All three cataclysmic concoctions boasted Type II adventures in sound, each reading could be confidently called an instant classic, and immediately injected into the conversation for all time versions performed. Yet the latter, the band’s OG homage to the late J Dilla birthed on 2008’s Rage, hit just a wee bit different this time around, fifteen years since the legend departed this rock. “Mr. Yancey” didn’t merely scratch the surface, nor nostalgically remind us of what used to be, but instead leapt into the future with the promise of a better tomorrow, and still gave us directions home.

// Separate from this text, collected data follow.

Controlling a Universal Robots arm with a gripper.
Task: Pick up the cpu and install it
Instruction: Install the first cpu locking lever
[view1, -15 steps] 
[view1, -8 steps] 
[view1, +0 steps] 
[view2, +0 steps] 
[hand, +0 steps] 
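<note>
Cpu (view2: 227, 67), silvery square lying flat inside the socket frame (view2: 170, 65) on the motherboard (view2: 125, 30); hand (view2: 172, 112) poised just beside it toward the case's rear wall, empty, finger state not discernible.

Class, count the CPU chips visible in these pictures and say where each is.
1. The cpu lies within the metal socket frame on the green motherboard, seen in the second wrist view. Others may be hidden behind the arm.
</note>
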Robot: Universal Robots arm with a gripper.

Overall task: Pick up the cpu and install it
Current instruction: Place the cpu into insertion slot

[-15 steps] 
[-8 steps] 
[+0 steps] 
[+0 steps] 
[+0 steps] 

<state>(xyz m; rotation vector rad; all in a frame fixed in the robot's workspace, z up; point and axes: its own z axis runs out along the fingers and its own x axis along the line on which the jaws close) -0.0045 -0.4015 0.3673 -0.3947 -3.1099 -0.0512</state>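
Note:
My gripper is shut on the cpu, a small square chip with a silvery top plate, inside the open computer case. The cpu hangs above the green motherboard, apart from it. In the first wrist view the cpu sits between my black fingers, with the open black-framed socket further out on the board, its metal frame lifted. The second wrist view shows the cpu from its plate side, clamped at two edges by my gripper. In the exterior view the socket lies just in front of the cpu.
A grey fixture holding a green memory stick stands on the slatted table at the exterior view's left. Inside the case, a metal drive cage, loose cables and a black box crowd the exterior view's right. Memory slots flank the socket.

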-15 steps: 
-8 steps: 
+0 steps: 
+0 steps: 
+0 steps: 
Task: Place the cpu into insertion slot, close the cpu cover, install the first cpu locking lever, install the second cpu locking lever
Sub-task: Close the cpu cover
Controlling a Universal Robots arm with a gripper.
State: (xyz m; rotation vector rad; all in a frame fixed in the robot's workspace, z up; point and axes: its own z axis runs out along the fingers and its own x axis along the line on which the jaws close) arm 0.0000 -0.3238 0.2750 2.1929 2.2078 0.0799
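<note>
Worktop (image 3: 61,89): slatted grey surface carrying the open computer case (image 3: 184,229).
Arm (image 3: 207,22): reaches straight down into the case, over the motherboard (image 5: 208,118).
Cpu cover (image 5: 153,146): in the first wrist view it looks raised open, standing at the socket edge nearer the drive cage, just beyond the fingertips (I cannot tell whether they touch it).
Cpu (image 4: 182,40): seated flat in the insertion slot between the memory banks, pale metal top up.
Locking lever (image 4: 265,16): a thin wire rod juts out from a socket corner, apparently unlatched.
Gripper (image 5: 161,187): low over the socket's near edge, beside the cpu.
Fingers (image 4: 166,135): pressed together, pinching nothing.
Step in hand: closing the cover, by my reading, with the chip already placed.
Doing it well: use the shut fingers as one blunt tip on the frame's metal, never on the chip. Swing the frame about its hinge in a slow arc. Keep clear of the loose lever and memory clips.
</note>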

LETT managed to infuse some kind of unspeakable mystical energy into song, nevermind unplanned and totally of the moment. A psychedelic, philosophic, spiritual lineage cross-pollinated and embedded into a passage of celestial sound art, co-created by a band of brothers reunited and excited. This fearless approach to hip-hop future-jazz as a mind-expanding sacrament is what first hooked me on this group and their mission, and chasing this particular dragon soon became my religion. Their passionate, peculiar modus operandi has maybe never been more fully realized than within this magnificent take on “Mr. Yancey”, unleashed deep into Cervantes fourth and final set— front-to-back, for my money, some the finest Lettuce ever laid down.
Shoutout to Cervantes Masterpiece Ballroom for safely and responsibly leading the way back to the dancefloor. Give thanks for live music!
Welcome back Lettuce. The bar has officially been raised. A deep bow of gratitude to the band for this ceremonious return to the stage.